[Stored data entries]
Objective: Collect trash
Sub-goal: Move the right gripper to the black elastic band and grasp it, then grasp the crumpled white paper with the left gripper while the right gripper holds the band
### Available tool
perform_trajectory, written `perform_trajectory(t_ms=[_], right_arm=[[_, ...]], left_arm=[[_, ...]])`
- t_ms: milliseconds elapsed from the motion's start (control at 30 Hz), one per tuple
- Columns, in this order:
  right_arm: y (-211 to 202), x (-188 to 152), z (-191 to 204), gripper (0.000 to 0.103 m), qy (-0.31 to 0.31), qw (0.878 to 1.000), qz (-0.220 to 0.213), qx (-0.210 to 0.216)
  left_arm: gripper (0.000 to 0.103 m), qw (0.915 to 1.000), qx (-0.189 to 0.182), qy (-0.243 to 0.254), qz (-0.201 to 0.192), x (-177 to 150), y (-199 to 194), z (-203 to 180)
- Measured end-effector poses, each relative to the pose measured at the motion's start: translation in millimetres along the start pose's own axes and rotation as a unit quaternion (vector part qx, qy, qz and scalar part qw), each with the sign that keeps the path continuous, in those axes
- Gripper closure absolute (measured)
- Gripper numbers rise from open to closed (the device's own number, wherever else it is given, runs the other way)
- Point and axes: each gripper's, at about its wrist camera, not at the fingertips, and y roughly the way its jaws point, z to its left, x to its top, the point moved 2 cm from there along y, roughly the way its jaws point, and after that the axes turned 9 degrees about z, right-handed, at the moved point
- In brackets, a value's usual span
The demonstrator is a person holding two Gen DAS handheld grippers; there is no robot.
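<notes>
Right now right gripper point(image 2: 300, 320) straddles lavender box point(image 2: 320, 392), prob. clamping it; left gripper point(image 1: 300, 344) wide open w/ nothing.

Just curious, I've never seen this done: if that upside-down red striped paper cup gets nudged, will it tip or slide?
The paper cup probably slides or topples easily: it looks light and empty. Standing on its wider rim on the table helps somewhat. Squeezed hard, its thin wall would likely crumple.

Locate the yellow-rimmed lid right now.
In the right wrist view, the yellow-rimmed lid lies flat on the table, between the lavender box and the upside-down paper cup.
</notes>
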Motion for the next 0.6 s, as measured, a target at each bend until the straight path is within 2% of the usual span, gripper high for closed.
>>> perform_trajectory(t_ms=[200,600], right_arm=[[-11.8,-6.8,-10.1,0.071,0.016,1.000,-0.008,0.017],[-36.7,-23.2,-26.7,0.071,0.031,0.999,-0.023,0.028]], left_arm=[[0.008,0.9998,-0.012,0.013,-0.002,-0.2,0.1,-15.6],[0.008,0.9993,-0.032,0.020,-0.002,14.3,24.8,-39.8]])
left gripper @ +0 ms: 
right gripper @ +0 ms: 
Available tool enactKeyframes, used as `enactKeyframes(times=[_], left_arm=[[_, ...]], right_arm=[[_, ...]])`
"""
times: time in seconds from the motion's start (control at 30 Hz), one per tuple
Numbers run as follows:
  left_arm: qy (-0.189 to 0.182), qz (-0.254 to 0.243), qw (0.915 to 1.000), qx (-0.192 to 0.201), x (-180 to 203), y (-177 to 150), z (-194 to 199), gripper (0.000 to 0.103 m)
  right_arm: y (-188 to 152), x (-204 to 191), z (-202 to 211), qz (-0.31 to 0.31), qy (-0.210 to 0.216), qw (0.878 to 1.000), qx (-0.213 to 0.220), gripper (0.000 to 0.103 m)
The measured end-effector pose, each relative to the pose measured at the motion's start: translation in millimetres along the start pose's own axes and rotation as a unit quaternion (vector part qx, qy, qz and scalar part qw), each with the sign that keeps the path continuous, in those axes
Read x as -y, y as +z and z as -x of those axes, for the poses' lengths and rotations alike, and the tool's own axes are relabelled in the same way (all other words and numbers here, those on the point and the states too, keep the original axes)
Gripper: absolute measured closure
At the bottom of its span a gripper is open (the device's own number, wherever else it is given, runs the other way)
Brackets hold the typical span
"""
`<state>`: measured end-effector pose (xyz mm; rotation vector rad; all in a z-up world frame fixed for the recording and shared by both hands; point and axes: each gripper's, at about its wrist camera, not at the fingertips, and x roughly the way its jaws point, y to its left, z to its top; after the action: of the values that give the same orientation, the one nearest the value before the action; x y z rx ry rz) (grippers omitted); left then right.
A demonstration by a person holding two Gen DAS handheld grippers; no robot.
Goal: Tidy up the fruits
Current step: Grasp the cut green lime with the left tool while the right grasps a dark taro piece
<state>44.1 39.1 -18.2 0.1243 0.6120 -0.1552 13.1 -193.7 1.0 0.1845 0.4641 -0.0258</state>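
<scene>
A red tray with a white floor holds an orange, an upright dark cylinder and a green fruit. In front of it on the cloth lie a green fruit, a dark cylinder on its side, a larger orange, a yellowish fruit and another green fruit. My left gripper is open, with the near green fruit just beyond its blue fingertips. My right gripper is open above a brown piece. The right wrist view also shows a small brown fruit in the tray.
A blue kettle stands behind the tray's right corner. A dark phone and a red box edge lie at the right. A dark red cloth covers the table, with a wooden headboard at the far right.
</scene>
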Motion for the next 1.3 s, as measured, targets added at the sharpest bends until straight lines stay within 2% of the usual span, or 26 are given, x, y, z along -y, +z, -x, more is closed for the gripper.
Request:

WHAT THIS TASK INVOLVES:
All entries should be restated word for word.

WRITTEN SOLUTION:
Objective: Collect trash
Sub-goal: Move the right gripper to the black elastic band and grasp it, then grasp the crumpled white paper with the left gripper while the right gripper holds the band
### Available tool
perform_trajectory, written `perform_trajectory(t_ms=[_], right_arm=[[_, ...]], left_arm=[[_, ...]])`
- t_ms: milliseconds elapsed from the motion's start (control at 30 Hz), one per tuple
- Columns, in this order:
  right_arm: y (-211 to 202), x (-188 to 152), z (-191 to 204), gripper (0.000 to 0.103 m), qy (-0.31 to 0.31), qw (0.878 to 1.000), qz (-0.220 to 0.213), qx (-0.210 to 0.216)
  left_arm: gripper (0.000 to 0.103 m), qw (0.915 to 1.000), qx (-0.189 to 0.182), qy (-0.243 to 0.254), qz (-0.201 to 0.192), x (-177 to 150), y (-199 to 194), z (-203 to 180)
- Measured end-effector poses, each relative to the pose measured at the motion's start: translation in millimetres along the start pose's own axes and rotation as a unit quaternion (vector part qx, qy, qz and scalar part qw), each with the sign that keeps the path continuous, in those axes
- Gripper closure absolute (measured)
- Gripper numbers rise from open to closed (the device's own number, wherever else it is given, runs the other way)
- Point and axes: each gripper's, at about its wrist camera, not at the fingertips, and y roughly the way its jaws point, z to its left, x to its top, the point moved 2 cm from there along y, roughly the way its jaws point, and after that the axes turned 9 degrees about z, right-handed, at the moved point
- In brackets, a value's usual span
The demonstrator is a person holding two Gen DAS handheld grippers; there is no robot.
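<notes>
Right now right gripper point(image 2: 300, 320) straddles lavender box point(image 2: 320, 392), prob. clamping it; left gripper point(image 1: 300, 344) wide open w/ nothing.

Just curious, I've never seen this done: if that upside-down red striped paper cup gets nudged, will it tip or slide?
The paper cup probably slides or topples easily: it looks light and empty. Standing on its wider rim on the table helps somewhat. Squeezed hard, its thin wall would likely crumple.

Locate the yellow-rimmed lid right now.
In the right wrist view, the yellow-rimmed lid lies flat on the table, between the lavender box and the upside-down paper cup.
</notes>
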Motion for the next 0.6 s, as measured, a target at each bend until the straight path is within 2% of the usual span, gripper high for closed.
>>> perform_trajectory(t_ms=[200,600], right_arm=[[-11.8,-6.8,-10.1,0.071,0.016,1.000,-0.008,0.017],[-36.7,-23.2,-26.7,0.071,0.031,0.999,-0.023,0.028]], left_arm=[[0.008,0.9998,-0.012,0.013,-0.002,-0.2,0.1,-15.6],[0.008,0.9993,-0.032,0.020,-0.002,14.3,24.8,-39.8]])
left gripper @ +0 ms: 
right gripper @ +0 ms: 
Available tool enactKeyframes, used as `enactKeyframes(times=[_], left_arm=[[_, ...]], right_arm=[[_, ...]])`
"""
times: time in seconds from the motion's start (control at 30 Hz), one per tuple
Numbers run as follows:
  left_arm: qy (-0.189 to 0.182), qz (-0.254 to 0.243), qw (0.915 to 1.000), qx (-0.192 to 0.201), x (-180 to 203), y (-177 to 150), z (-194 to 199), gripper (0.000 to 0.103 m)
  right_arm: y (-188 to 152), x (-204 to 191), z (-202 to 211), qz (-0.31 to 0.31), qy (-0.210 to 0.216), qw (0.878 to 1.000), qx (-0.213 to 0.220), gripper (0.000 to 0.103 m)
The measured end-effector pose, each relative to the pose measured at the motion's start: translation in millimetres along the start pose's own axes and rotation as a unit quaternion (vector part qx, qy, qz and scalar part qw), each with the sign that keeps the path continuous, in those axes
Read x as -y, y as +z and z as -x of those axes, for the poses' lengths and rotations alike, and the tool's own axes are relabelled in the same way (all other words and numbers here, those on the point and the states too, keep the original axes)
Gripper: absolute measured closure
At the bottom of its span a gripper is open (the device's own number, wherever else it is given, runs the other way)
Brackets hold the typical span
"""
`<state>`: measured end-effector pose (xyz mm; rotation vector rad; all in a z-up world frame fixed for the recording and shared by both hands; point and axes: each gripper's, at about its wrist camera, not at the fingertips, and x roughly the way its jaws point, y to its left, z to its top; after the action: of the values that give the same orientation, the one nearest the value before the action; x y z rx ry rz) (grippers omitted); left then right.
A demonstration by a person holding two Gen DAS handheld grippers; no robot.
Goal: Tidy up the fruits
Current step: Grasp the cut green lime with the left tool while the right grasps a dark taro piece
<state>44.1 39.1 -18.2 0.1243 0.6120 -0.1552 13.1 -193.7 1.0 0.1845 0.4641 -0.0258</state>
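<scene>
A red tray with a white floor holds an orange, an upright dark cylinder and a green fruit. In front of it on the cloth lie a green fruit, a dark cylinder on its side, a larger orange, a yellowish fruit and another green fruit. My left gripper is open, with the near green fruit just beyond its blue fingertips. My right gripper is open above a brown piece. The right wrist view also shows a small brown fruit in the tray.
A blue kettle stands behind the tray's right corner. A dark phone and a red box edge lie at the right. A dark red cloth covers the table, with a wooden headboard at the far right.
</scene>
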Motion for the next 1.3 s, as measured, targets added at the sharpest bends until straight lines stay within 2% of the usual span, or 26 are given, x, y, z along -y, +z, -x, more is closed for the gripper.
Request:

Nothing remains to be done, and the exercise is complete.